Leonie Haimson is a long time parent activist and the Executive Director of Class Size Matters since 2000, a non-profit organization dedicated to achieving smaller classes in New York City and in the nation as a whole. She co-founded the NYC Public School Parent blog in 2007 and is a regular contributor to the Huffington Post.  She won the John Dewey award from the United Federation of Teachers for her work on class size in 2007, and was recognized as a “NYC Family hero” by NY Family magazine in 2008. After collaborating on issues such as mayoral control with Julie Woestehoff of PURE in Chicago, they spearheaded a letter, signed by from parent activists across the nation to Congress and President Obama, about why parent decision-making and class size reduction should be incorporated in their reform agenda. They also wrote an article for Education Week about how the US Department of Education under Arne Duncan has ignored parent voices.
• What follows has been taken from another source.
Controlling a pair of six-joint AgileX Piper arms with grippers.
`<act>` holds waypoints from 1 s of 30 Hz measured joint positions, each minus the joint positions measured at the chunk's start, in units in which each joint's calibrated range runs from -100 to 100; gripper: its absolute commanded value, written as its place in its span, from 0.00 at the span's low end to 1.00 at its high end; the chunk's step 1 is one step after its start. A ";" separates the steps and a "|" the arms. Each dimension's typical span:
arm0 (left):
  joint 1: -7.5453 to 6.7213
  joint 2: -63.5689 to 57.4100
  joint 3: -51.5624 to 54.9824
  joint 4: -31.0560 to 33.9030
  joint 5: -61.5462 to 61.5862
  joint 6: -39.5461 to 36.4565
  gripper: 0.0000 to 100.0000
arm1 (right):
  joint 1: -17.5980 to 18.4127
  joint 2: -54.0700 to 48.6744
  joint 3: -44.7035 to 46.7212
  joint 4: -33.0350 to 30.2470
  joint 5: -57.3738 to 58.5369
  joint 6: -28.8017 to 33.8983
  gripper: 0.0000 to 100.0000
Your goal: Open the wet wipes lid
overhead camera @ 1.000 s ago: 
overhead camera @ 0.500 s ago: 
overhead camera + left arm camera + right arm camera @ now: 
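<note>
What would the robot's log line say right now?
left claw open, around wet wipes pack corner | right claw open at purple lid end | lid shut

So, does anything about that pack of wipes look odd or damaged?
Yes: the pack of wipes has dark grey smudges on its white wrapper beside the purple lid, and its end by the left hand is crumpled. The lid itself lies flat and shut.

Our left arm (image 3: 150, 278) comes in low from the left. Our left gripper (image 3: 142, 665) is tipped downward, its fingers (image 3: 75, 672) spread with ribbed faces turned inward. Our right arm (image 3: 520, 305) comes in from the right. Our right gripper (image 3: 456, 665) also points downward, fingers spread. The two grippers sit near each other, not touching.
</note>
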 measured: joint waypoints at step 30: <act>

Andrea Mérida has lived nearly all of her life in Southwest Denver. Following high school, she enlisted in the Army and after an honorable discharge, went on to receive a business degree. She later studied music at Metropolitan State College of Denver. A single mother since the age of 23, Andrea works as a freelance web designer, social media consultant and volunteers her time to helps legal residents prepare their citizenship applications. A newly-elected member of the Denver Board of Education, she serves as the board liaison to the District School Improvement and Accountability Council (DSIAC), a delegate to the Colorado Association of School Boards (CASB), a member of the National Association of Latino Elected Officials (NALEO), on the Education Leadership’s task force on the common core standards (NELI), as well as a member of the ARC of Colorado advisory board. She is also a founding member of Democrats for Excellent Neighborhood School Education (DeFENSE), which works for collaborative, stakeholder education reform. Her main priorities are to open a conduit to the community through collaborative decision-making, end bullying that causes unsafe school environments for LGBT and other students, transform education for English-language learners and ensure that public school parents, teachers and support staff have a say in how Denver’s children are educated. Andrea is at http://andreamerida.com, on Twitter @andreamerida, or on Facebook at http://facebook.com/andreafordpsboard.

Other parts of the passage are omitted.